Als der Staatsminister der Bundesregierung für den Aufbau Ostdeutschlands, Rolf Schwanitz, den Brief von Bundestagspräsident Wolfgang Thierse (SPD) gelesen hatte und aus der Hand legte, wird er sich kräftig geärgert haben. Thierse hatte in vertraulichen Schreiben an führende Ost-Sozialdemokraten mitgeteilt, wie er die aktuelle Situation in den neuen Bundesländern einschätzt. Das Urteil ist auch für die rot-grüne Regierung nicht schmeichelhaft: "Eine ehrliche Bestandsaufnahme muss feststellen, dass die wirtschaftliche und soziale Lage in Ostdeutschland auf der Kippe steht", schreibt er.
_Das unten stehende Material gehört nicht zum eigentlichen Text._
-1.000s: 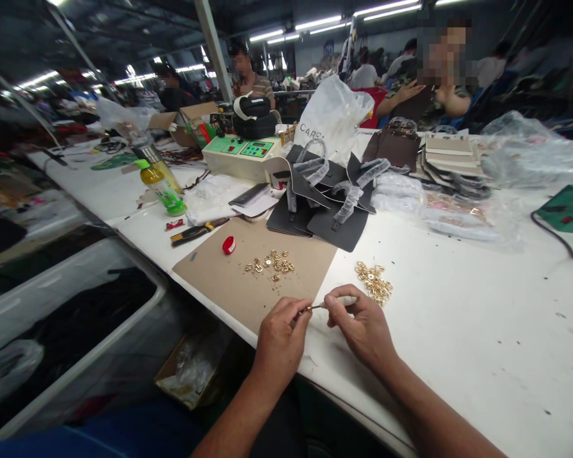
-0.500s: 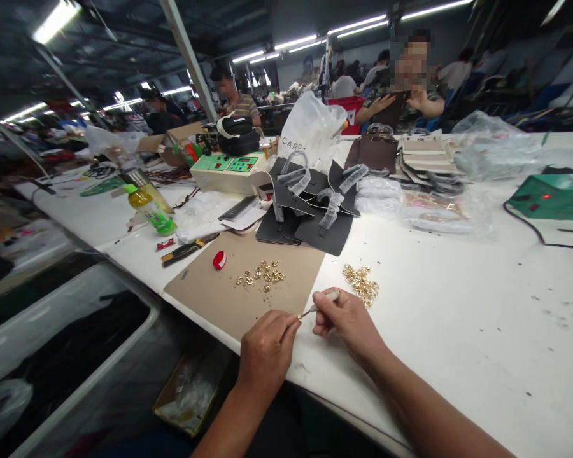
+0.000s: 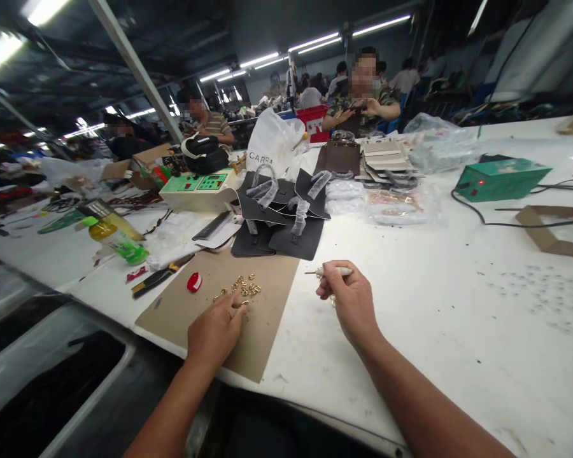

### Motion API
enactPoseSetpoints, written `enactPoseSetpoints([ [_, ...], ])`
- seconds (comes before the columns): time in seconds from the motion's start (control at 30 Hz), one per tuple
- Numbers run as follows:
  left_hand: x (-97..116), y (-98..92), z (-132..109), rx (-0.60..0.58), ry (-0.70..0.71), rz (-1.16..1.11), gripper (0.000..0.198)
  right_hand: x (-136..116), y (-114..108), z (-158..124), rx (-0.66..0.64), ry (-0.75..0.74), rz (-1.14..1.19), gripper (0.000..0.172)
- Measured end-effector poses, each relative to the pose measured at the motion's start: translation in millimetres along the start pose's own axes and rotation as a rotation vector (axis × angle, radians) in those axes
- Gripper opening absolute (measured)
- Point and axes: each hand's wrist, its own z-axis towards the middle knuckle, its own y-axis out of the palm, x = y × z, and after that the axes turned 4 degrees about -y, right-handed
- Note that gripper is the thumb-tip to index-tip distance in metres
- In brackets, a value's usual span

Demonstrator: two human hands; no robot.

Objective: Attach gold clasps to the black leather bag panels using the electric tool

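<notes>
My left hand (image 3: 216, 327) rests on a brown cardboard sheet (image 3: 267, 331), its fingertips pinched together at the near edge of a small heap of gold metal fittings (image 3: 242, 288). What it pinches is too small to make out. My right hand (image 3: 347, 298) is closed around a thin pale-handled tool (image 3: 328, 271) whose metal tip points left. That hand hovers over the white table (image 3: 434, 305) and covers most of a second heap of gold fittings.
Black leather pieces with wrapped handles (image 3: 286, 213) lie behind the cardboard. A red-and-white cap (image 3: 193, 282), a black-yellow knife (image 3: 160, 278), a green bottle (image 3: 117, 238), a control box (image 3: 198, 189) and a green box with cable (image 3: 501, 179) stand around. People sit at the far side.
My left hand has left the tool tip and moved left onto the cardboard by the gold fittings. My right hand stayed closed on the tool. The camera view has swung rightwards.
</notes>
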Motion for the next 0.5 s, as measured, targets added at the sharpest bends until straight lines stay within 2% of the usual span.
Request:
enactPoseSetpoints([
  [0.07, 10, 0.5, 3, 0.030, 0.038, 0.029, 0.041, -3, -10, 12, 0.117, -0.031, 0.059, 0.034],
  [0.17, 44, 12.8, -3, 0.062, 0.204, -0.080, 0.032, -6, -20, 24, 0.217, -0.080, 0.130, 0.033],
  [0.33, 123, 49.5, -14, -0.080, 0.378, -0.176, 0.027, -3, -23, 33, 0.233, -0.061, 0.195, 0.033],
  [0.4, 146, 58.8, -12, -0.109, 0.379, -0.137, 0.025, -3, -21, 36, 0.225, -0.034, 0.217, 0.033],
  [0.5, 167, 63.4, -10, -0.112, 0.362, -0.100, 0.020, -9, -16, 39, 0.219, 0.028, 0.268, 0.031],
])
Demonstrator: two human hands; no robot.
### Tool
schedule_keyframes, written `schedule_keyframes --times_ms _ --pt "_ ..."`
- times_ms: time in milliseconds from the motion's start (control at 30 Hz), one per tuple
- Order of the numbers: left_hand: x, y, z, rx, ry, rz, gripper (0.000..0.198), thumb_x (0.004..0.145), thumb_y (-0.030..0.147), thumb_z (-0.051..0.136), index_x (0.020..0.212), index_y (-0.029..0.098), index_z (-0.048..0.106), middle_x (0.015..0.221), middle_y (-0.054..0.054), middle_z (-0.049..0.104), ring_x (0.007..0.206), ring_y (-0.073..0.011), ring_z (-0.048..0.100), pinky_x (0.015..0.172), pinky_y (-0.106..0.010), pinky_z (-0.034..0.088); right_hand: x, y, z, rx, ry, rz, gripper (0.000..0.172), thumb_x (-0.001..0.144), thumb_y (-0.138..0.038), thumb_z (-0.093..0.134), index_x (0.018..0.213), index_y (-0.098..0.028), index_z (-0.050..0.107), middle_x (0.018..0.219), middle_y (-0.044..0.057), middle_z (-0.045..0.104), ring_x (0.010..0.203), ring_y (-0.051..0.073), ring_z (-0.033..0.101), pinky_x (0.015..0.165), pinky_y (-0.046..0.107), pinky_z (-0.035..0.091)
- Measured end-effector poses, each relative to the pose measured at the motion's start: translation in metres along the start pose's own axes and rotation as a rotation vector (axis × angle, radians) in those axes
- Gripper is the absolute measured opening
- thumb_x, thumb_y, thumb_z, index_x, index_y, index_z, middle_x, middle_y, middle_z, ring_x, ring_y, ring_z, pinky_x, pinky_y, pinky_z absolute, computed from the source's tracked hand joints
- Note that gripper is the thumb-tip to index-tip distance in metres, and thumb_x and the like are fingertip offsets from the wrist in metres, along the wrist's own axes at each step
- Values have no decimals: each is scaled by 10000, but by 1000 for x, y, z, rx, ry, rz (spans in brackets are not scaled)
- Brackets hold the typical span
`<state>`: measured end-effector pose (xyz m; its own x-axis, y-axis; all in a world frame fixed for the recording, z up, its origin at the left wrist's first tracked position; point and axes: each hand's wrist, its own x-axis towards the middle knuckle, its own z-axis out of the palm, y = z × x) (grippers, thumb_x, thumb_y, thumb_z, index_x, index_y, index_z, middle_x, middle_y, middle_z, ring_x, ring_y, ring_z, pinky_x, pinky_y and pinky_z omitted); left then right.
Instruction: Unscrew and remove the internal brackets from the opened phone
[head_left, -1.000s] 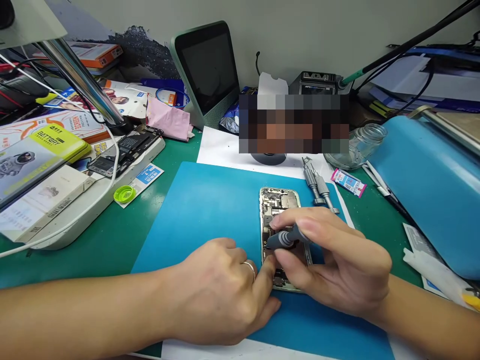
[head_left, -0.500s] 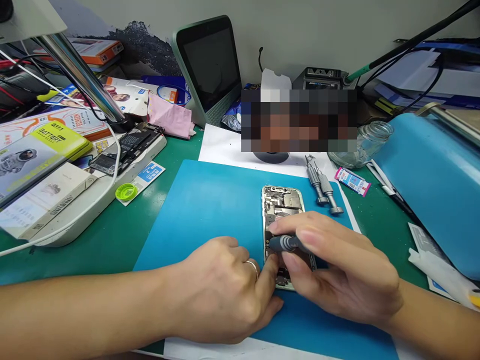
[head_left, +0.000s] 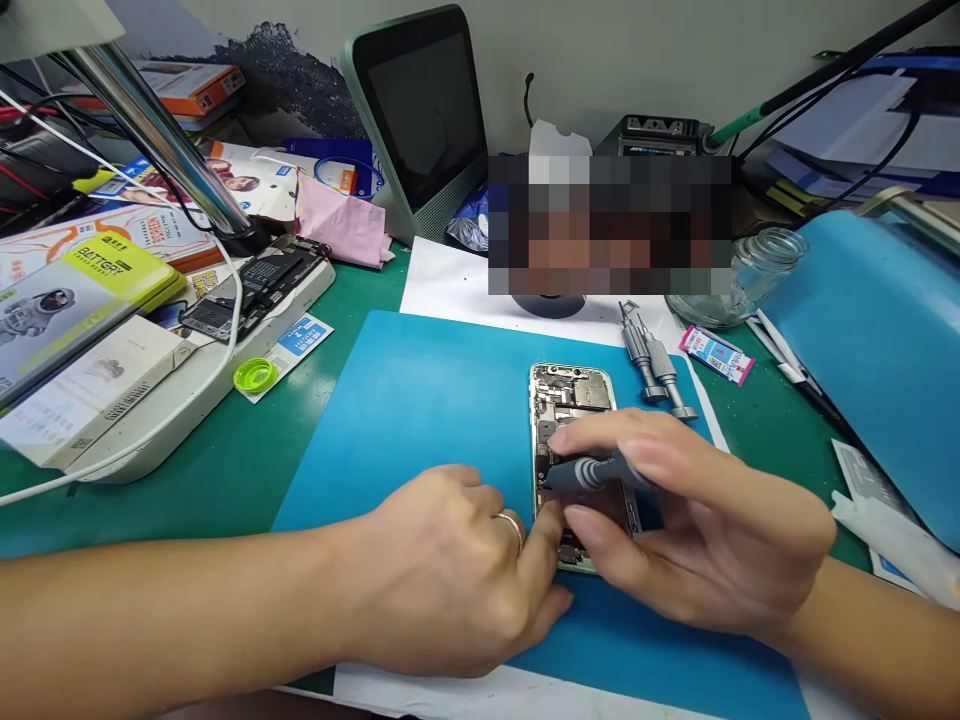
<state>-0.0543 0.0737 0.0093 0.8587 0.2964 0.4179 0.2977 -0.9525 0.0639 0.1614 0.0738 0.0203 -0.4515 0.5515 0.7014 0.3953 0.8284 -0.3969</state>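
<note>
An opened smartphone (head_left: pixel 574 390), its inner boards and screws bare, lies on a blue mat (head_left: pixel 420 400). My left hand (head_left: pixel 457 580), with a ring on one finger, is closed with its fingers curled, and its index fingertip presses on the phone's lower left part. In my right hand (head_left: pixel 720 520) is a dark grey screwdriver (head_left: pixel 585 474) with a ribbed collar, slanted so its narrow end meets the phone's left side. The very tip is too small to make out. My right fingers and thumb hide much of the phone's lower right half.
Two silver screwdrivers (head_left: pixel 652 360) lie at the mat's upper right, with a small pink-edged packet (head_left: pixel 718 355) and a glass jar (head_left: pixel 765 270) beyond. Another opened phone (head_left: pixel 259 290) rests on a white stand at left, near a green cap (head_left: pixel 255 375) and a battery box (head_left: pixel 90 310).
The view has shifted slightly, so the scene sits a little higher and further right. The screwdriver leans a bit differently, its narrow end still at the phone's left side. The left hand keeps its place.
</note>
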Motion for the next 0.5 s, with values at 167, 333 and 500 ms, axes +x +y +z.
schedule_keyframes --times_ms 167,333,500 --pt "-1 -1 0 9 -2 11 330 1036 301 499 1096 28 675 592 6 610 473 -191 571 417 -375 373 -4 3 4 75 23 105 745 852 33 717 1503 -264 505 1036 62 799 865 191 810 773 302 720" --pt "-2 -1 0 5 6 9 376 1041 294 482 1153 -3 684 598 -1 627 472 -194 579 416 -378 386 -7 3 4 116 76 156 744 831 32 728 1484 -271 536 1042 51 798 861 180 809 820 281 703" --pt "-2 0 0 -1 10 2 381 1038 294 494 1159 -4 698 602 -5 635 479 -196 587 421 -382 406 -6 3 4 122 85 161 732 824 39 718 1469 -259 544 1033 46 787 866 155 804 843 225 675"
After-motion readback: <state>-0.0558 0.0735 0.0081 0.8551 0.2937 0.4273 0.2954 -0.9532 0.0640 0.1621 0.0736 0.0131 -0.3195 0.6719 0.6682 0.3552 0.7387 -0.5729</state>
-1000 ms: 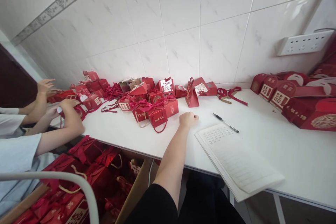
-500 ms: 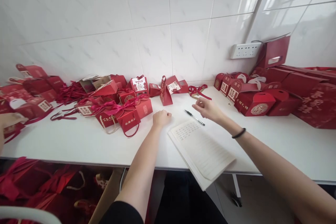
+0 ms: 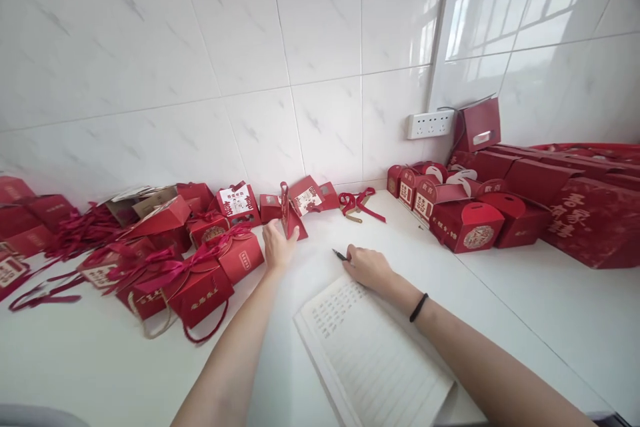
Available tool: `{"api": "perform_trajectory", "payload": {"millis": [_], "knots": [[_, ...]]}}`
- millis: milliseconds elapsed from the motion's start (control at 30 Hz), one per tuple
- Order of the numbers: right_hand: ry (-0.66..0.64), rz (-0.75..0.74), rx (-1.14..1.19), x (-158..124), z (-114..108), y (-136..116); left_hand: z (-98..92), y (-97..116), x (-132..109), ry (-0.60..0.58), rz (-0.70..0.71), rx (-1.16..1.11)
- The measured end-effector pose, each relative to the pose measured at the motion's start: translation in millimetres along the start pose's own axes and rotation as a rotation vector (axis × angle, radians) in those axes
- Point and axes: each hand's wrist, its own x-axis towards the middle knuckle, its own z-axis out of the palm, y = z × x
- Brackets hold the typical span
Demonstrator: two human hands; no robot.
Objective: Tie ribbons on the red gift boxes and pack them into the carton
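My left hand reaches forward over the white table, its fingers touching the base of a small upright red gift bag. Whether it grips the bag is unclear. My right hand, a black band on its wrist, lies curled over a black pen at the top edge of an open lined notebook. Only the pen's tip shows past the fingers.
Several red gift boxes with ribbons crowd the table's left half. Larger red boxes stand at the right by the wall corner, below a white power strip. A loose red ribbon lies near the wall.
My left hand has opened from a fist and moved forward to the small red bag. My right hand has come down onto the pen. The view has swung right and nearer.
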Motion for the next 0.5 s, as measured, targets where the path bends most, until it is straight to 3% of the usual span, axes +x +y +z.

Thierse will deswegen einen Neuanfang und fordert eine Investitionsoffensive für den Osten.

Der Bundestagspräsident malt dabei ein schwarzes Bild von den Zuständen östlich der Elbe. Seit 1998, dem Amtsantritt der rot-grünen Bundesregierung, sei die Arbeitslosenquote im Osten vom 1,8-fachen im Jahr 2000 auf das 2,3-fache der Arbeitslosenquote im Westen gestiegen, stellt Thierse fest - Leistungsträger wandern ab, der Anteil der Investitonen an der Bruttowertschöpfung ist rückläufig. "Angesichts des erfolgreichen Westens erscheint der Osten als abgehängt", schreibt er, "Ostdeutschland ist aus dieser Sicht kein Land des Übergangs mehr, sondern auf Dauer zweitrangig gestellt."

Zwar hat Kanzler Gerhard Schröder den Aufbau Ost zur Chefsache gemacht, doch im Kanzleramt kümmert sich vor allem sein Staatsminister Schwanitz darum. Der hält Thierses Befund "für falsch". Der Osten sei zwar noch nicht auf der Überholspur, doch Thierse überzeichne die Probleme. Thierse fordert dagegen, die ostdeutschen Sozialdemokraten sollten in ihrer Partei mehr Gewicht anstreben und sich mit Interessenpolitik für den Osten "auf Bundesebene durchsetzen". Die Vertreter anderer Regionen täten das schließlich auch. Auch das muss Schwanitz unangenehm aufstoßen, dessen Verhältnis zu den ostdeutschen Abgeordneten in der SPD-Fraktion als angespannt gilt.